§ Work order
Where a line of the records holds the string "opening", copy that line.

* * * * *

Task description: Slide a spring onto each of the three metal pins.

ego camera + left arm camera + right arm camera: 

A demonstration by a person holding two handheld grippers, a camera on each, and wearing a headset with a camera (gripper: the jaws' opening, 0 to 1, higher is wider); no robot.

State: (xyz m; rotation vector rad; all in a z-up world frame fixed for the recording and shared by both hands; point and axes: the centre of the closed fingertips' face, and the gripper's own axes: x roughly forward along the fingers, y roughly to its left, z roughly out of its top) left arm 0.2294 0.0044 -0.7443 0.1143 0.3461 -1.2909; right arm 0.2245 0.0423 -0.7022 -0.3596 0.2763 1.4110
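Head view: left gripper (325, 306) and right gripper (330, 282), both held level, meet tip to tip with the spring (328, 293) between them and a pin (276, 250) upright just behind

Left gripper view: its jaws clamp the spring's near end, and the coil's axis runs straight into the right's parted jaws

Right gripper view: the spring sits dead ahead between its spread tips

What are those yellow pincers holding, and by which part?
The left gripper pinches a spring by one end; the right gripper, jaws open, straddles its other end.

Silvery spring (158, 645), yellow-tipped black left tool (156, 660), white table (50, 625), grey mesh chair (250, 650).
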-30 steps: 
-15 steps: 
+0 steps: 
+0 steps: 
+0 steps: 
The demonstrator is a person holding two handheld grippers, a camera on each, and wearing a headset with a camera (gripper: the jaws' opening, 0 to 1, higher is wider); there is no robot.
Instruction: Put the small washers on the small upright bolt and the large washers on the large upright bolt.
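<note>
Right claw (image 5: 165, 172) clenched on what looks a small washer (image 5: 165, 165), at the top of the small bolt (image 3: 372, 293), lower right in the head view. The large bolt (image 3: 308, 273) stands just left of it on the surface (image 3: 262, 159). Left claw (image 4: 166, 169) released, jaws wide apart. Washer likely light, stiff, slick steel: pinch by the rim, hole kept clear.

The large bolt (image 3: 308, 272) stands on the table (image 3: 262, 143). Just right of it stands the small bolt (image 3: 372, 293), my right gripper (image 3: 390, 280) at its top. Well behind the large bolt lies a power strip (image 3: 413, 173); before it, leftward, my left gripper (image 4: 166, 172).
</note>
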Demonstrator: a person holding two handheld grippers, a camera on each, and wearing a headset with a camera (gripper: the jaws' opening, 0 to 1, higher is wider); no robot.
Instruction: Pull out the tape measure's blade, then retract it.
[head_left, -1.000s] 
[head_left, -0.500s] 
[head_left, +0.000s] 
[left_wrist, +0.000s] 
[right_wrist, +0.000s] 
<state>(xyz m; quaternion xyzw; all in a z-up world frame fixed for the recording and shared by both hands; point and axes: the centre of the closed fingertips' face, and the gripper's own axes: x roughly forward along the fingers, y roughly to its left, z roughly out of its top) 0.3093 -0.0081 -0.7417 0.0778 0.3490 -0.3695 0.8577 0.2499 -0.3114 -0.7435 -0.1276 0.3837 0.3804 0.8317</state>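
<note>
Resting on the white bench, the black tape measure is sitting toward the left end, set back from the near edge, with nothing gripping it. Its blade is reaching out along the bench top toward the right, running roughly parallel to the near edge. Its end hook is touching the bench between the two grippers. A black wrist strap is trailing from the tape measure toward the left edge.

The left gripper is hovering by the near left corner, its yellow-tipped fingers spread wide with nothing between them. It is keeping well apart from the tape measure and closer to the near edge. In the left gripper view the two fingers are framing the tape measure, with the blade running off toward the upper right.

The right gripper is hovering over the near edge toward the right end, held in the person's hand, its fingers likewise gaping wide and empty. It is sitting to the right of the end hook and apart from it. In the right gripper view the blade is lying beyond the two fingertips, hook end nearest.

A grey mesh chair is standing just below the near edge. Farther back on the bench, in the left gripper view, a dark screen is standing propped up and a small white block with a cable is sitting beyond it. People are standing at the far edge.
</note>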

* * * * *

§ Exercise answer
A demonstration by a person holding two handheld grippers, a camera on each, and wearing a headset with a camera (gripper: the jaws' opening, 0 to 1, higher is wider); no robot.
The demonstrator is a person holding two handheld grippers, a camera on each, and wearing a headset with a camera (gripper: the jaws' opening, 0 to 1, higher is wider); there is no robot.
Demonstrator: a person holding two handheld grippers, a camera on each, and wearing a headset with a camera (gripper: the jaws' opening, 0 to 1, higher is wider); no robot.

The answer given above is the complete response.